• **Problem details**:
Using the records below, repeat exactly the lines from the one holding "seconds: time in" through the one holding "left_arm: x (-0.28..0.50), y", both ends included, and no others.

Source records:
▶
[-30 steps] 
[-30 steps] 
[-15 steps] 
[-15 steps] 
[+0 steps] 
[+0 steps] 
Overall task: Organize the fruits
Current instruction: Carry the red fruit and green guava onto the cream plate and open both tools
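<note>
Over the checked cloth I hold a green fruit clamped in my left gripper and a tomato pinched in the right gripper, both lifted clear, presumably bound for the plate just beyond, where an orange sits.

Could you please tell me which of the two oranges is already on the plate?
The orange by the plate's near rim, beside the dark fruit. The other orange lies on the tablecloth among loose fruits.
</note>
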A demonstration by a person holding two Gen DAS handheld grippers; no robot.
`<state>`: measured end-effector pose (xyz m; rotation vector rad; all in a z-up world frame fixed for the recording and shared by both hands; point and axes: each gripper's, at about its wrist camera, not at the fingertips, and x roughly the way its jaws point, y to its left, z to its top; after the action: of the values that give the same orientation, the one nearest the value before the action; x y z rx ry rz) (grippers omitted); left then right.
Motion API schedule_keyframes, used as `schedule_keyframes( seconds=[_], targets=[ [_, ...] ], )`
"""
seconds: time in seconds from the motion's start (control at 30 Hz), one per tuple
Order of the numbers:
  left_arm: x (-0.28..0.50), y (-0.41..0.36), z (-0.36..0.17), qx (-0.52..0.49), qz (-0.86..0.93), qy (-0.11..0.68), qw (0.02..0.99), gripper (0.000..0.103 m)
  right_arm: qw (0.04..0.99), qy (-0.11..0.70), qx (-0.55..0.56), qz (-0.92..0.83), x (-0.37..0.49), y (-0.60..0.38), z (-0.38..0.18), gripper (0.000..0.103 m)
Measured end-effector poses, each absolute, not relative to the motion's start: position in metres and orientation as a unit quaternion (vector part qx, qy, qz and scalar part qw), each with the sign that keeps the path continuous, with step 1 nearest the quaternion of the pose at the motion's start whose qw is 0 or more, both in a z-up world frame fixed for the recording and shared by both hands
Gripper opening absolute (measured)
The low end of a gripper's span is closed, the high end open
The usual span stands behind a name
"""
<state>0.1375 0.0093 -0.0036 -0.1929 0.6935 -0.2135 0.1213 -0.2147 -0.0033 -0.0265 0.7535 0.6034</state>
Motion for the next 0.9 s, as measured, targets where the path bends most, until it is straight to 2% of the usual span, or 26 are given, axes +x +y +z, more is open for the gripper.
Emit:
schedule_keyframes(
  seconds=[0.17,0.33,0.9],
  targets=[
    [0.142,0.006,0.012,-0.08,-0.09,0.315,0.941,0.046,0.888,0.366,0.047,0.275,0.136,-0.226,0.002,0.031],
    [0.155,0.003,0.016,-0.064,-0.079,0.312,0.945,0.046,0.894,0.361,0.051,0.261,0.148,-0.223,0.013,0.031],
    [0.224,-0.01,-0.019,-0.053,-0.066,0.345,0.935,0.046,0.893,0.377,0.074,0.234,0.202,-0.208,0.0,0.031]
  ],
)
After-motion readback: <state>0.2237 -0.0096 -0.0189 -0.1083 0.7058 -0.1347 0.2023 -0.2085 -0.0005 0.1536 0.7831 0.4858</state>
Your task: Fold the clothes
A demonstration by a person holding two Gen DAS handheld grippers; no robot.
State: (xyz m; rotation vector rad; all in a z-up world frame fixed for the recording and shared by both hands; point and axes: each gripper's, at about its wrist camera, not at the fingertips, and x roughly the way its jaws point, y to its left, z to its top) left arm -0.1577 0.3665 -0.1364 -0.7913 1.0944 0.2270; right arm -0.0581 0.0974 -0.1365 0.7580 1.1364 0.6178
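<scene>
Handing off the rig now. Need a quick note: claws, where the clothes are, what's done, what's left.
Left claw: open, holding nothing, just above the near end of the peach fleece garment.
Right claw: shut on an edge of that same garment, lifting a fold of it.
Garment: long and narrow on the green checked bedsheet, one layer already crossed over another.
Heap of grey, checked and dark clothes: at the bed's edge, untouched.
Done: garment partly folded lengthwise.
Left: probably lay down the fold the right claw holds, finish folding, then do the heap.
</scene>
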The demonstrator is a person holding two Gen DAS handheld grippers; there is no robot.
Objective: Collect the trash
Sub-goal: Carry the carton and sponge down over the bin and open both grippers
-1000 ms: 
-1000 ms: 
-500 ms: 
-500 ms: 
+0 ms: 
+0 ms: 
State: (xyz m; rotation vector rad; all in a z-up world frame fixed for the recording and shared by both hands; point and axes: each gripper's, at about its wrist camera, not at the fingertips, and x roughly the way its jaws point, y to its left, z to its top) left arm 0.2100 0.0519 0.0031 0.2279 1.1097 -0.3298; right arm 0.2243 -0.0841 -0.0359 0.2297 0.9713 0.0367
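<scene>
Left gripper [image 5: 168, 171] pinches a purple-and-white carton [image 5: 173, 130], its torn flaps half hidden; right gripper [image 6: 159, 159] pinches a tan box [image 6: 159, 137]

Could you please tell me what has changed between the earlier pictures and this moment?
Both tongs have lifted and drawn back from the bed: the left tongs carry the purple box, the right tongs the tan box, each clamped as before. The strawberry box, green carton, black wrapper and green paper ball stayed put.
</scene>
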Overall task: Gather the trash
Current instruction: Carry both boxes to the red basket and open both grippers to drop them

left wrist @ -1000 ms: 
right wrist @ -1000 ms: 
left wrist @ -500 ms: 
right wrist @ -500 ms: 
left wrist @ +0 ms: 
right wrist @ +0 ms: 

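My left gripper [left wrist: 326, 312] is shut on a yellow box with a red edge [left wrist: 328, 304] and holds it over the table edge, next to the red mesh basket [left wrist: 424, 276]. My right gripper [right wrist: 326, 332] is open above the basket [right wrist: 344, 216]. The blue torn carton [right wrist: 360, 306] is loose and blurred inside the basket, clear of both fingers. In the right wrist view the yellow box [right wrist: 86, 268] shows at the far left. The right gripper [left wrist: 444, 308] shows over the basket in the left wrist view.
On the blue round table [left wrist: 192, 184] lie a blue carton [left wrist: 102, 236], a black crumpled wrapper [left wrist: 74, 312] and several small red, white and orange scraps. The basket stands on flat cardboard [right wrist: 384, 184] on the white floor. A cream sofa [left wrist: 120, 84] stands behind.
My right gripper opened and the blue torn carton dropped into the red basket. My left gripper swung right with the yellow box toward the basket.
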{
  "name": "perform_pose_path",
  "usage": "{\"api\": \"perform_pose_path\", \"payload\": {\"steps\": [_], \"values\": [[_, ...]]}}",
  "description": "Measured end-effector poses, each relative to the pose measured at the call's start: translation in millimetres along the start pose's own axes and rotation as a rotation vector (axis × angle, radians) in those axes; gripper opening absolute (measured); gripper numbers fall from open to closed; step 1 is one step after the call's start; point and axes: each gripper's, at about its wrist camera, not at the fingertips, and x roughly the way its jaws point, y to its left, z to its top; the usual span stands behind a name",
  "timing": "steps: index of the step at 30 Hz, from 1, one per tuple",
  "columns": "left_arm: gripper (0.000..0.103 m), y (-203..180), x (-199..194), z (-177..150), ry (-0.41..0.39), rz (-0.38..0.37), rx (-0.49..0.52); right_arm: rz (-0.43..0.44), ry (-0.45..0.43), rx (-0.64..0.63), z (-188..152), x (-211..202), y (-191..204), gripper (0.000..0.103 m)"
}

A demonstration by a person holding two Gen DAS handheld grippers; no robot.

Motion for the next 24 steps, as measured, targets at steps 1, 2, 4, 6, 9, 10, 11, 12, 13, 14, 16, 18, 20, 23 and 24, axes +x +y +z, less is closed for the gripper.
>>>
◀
• **Response to the task**:
seconds: time in seconds from the motion's start (control at 30 Hz), one per tuple
Order of the numbers:
  left_arm: x (-0.28..0.50), y (-0.41..0.36), z (-0.36..0.17), qx (-0.52..0.49), qz (-0.86..0.93), qy (-0.11..0.68), qw (0.02..0.99), gripper (0.000..0.103 m)

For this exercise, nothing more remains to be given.